**What this task involves:**
From the listing below, copy each line where "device" occurs.

**Data for the task:**
::::

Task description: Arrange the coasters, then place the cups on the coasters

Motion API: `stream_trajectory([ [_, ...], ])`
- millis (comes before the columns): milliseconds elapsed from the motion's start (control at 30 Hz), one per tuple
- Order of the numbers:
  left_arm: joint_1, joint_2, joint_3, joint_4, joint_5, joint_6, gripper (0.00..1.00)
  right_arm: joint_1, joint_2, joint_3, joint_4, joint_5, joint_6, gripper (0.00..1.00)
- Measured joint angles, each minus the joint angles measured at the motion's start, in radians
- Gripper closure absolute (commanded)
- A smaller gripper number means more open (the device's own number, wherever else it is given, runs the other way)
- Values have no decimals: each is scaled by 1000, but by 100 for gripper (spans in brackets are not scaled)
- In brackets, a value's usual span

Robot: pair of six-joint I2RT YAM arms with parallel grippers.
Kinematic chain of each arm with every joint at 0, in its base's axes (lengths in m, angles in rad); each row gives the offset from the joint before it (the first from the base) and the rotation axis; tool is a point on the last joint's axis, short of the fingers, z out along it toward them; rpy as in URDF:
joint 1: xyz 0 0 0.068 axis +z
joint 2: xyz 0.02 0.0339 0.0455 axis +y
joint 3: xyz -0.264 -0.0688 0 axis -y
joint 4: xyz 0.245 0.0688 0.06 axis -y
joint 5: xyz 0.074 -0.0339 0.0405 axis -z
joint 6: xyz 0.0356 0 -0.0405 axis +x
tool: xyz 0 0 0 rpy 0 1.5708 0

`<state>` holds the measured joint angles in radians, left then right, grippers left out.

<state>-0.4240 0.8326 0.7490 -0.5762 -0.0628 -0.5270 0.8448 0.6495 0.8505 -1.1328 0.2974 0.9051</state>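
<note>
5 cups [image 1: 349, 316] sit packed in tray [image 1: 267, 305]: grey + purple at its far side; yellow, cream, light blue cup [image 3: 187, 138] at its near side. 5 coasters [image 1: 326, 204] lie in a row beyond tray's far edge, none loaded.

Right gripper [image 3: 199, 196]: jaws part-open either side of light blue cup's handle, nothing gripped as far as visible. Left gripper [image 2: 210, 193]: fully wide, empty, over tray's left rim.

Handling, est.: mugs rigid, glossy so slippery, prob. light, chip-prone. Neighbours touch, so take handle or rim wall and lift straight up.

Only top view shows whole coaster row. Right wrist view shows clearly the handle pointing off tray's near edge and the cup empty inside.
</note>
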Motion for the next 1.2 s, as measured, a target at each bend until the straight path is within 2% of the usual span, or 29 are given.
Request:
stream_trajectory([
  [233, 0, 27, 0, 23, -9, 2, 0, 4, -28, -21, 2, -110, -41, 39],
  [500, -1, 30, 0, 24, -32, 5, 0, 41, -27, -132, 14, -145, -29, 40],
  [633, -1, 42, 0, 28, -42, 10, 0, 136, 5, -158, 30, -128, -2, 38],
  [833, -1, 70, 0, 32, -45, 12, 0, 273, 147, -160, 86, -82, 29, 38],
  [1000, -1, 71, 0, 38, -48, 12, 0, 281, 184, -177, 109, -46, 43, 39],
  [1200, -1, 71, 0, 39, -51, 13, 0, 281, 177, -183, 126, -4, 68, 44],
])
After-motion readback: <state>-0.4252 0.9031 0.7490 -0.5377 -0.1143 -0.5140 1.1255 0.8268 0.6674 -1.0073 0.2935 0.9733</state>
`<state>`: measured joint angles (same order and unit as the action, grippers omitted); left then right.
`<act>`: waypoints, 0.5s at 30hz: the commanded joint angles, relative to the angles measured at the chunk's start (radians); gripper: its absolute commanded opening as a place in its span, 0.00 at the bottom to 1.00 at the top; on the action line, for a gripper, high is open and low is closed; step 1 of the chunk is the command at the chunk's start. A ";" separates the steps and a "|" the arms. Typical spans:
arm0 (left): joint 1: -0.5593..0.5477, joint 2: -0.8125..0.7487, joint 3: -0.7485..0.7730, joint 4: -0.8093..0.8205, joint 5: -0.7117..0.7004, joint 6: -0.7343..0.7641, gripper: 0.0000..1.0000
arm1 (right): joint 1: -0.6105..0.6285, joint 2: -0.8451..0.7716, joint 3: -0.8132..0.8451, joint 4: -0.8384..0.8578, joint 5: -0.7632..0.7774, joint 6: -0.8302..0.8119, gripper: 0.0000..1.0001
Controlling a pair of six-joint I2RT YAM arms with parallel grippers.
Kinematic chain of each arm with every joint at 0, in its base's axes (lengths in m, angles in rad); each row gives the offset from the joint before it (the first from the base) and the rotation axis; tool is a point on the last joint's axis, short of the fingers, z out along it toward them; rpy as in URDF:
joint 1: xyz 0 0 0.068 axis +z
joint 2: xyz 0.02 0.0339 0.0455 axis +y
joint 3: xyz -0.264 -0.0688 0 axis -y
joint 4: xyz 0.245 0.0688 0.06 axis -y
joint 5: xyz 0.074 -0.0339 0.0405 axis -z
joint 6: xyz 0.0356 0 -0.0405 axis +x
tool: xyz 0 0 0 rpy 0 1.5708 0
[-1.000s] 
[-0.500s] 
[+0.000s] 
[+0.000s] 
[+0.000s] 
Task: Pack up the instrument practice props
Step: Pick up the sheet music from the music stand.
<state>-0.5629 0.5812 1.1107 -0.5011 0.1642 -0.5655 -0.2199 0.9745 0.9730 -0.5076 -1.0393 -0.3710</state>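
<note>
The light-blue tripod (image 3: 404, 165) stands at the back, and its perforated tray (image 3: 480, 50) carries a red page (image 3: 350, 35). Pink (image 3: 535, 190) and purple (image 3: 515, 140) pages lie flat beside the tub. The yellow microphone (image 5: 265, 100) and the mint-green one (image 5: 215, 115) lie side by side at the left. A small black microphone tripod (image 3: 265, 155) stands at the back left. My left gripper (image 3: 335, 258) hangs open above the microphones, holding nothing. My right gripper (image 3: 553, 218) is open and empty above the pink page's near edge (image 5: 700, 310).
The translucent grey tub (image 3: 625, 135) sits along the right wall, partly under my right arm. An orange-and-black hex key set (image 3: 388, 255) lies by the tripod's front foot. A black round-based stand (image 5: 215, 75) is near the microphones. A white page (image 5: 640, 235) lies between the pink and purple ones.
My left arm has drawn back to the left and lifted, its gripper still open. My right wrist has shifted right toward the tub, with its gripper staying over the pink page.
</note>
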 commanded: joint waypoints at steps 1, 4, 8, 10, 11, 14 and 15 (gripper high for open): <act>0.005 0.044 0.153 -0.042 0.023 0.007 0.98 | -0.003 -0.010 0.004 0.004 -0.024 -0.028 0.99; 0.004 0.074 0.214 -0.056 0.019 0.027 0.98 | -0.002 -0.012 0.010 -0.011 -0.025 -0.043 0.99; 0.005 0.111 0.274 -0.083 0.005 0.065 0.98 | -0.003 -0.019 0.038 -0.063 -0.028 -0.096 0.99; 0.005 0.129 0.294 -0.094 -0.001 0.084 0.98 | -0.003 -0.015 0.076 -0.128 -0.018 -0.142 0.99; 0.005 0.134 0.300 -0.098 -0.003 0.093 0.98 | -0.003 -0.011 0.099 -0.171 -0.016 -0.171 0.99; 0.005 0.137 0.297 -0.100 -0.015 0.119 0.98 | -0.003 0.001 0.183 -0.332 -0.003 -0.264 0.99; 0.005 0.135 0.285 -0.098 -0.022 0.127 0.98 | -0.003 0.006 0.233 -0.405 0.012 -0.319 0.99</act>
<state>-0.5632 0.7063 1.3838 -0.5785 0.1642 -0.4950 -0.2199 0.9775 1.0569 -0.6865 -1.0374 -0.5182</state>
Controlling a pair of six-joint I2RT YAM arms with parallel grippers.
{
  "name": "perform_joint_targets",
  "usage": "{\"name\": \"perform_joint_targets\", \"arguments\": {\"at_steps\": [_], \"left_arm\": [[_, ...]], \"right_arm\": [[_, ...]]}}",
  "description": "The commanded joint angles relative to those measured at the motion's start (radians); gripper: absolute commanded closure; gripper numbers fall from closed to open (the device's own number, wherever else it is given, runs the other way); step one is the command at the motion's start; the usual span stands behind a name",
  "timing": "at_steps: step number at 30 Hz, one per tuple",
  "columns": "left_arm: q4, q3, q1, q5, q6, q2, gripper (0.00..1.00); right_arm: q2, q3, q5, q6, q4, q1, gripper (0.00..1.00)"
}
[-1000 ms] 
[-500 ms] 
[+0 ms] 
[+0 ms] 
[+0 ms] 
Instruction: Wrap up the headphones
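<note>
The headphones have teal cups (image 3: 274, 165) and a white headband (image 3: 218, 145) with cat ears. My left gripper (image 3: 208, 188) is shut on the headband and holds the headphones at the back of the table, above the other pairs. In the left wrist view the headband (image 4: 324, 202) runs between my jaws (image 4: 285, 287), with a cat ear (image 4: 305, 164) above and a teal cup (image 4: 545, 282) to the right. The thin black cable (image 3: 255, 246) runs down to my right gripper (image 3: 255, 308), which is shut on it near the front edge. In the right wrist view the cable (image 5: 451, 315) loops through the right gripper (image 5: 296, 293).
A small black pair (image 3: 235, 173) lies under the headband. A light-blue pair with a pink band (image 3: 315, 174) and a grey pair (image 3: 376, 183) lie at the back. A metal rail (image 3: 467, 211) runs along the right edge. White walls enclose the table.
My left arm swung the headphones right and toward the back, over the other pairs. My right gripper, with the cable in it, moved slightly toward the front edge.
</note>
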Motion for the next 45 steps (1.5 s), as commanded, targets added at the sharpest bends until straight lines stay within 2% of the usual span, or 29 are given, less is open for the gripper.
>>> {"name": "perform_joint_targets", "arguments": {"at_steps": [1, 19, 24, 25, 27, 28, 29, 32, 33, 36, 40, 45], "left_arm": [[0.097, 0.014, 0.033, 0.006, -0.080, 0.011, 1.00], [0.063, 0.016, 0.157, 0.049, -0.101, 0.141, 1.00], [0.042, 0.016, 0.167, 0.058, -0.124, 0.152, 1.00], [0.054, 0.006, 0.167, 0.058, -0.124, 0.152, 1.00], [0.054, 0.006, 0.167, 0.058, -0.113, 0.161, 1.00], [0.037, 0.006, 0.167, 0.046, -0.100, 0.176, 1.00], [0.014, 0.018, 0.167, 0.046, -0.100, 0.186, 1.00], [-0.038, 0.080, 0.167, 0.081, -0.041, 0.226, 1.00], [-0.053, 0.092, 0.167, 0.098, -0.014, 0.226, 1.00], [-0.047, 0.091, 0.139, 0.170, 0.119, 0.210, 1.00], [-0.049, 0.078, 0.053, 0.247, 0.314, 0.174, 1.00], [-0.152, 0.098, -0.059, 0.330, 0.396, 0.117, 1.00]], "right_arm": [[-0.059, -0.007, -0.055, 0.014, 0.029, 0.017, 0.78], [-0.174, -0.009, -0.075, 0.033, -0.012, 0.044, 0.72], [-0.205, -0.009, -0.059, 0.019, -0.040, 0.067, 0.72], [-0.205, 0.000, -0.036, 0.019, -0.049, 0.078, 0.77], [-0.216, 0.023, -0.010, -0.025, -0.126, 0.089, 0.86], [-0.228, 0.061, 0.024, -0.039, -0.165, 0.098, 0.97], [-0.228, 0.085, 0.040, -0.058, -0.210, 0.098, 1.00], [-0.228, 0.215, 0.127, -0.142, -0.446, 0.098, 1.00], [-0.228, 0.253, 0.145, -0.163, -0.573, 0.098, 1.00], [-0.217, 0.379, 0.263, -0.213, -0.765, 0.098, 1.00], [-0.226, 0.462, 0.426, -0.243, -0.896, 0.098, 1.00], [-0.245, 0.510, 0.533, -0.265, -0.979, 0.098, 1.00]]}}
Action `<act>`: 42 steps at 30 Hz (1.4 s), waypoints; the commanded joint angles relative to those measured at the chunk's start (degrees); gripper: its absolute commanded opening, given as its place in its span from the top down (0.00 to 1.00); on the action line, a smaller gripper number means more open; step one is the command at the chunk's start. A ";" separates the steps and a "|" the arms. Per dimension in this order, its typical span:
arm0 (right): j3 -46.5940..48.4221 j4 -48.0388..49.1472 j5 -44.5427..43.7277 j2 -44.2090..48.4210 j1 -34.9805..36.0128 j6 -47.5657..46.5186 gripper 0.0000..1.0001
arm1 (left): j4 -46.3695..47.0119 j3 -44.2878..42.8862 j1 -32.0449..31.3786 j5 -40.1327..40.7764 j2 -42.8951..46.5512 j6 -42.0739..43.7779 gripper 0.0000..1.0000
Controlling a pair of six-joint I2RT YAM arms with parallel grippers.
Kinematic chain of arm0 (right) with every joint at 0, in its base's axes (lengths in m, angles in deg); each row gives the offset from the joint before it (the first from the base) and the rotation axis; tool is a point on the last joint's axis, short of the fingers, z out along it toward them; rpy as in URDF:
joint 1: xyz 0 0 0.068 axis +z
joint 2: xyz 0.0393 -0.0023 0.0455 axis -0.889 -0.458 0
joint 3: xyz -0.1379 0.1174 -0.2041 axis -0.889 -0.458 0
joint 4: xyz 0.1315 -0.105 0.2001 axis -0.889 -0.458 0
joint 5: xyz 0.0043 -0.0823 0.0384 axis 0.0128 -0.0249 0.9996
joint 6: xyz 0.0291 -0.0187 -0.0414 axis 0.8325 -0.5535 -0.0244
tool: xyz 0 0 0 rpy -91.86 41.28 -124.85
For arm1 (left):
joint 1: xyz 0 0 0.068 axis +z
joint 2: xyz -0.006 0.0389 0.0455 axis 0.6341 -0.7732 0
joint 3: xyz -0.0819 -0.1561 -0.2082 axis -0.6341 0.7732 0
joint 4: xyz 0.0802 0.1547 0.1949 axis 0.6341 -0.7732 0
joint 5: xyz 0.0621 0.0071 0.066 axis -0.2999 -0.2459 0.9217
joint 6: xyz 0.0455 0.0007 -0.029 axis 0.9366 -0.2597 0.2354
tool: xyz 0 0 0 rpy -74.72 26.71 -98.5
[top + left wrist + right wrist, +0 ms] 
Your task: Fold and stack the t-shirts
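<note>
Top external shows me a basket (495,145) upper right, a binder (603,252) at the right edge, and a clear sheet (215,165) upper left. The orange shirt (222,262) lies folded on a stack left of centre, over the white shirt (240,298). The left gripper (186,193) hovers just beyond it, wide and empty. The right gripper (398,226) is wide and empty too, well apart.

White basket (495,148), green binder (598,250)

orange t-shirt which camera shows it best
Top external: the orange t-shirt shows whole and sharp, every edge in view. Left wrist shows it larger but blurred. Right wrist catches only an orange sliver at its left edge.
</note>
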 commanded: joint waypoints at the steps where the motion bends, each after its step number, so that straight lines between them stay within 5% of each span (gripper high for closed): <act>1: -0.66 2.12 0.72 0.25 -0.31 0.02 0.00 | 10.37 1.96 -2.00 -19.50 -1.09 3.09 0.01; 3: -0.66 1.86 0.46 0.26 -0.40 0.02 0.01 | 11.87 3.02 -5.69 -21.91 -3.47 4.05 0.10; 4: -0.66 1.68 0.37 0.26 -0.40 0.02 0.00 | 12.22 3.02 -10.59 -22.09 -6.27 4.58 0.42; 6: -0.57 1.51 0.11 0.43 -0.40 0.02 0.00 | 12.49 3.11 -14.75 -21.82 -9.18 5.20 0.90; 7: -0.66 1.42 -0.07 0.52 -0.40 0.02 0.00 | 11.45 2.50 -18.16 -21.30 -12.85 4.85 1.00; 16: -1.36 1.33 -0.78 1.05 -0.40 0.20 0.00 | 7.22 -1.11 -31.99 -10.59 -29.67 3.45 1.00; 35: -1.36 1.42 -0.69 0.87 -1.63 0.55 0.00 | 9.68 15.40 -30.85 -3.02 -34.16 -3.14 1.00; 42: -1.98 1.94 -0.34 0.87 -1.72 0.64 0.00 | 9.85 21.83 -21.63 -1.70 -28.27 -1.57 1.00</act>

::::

**Solved problem:**
- A smaller gripper number means more open (the device's own number, wherever else it is given, runs the other way)
  "description": "The commanded joint angles relative to those measured at the motion's start (radians); gripper: absolute commanded closure; gripper numbers fall from closed to open (the device's own number, wherever else it is given, runs the other way); step one is the command at the motion's start; the usual span stands behind a name",

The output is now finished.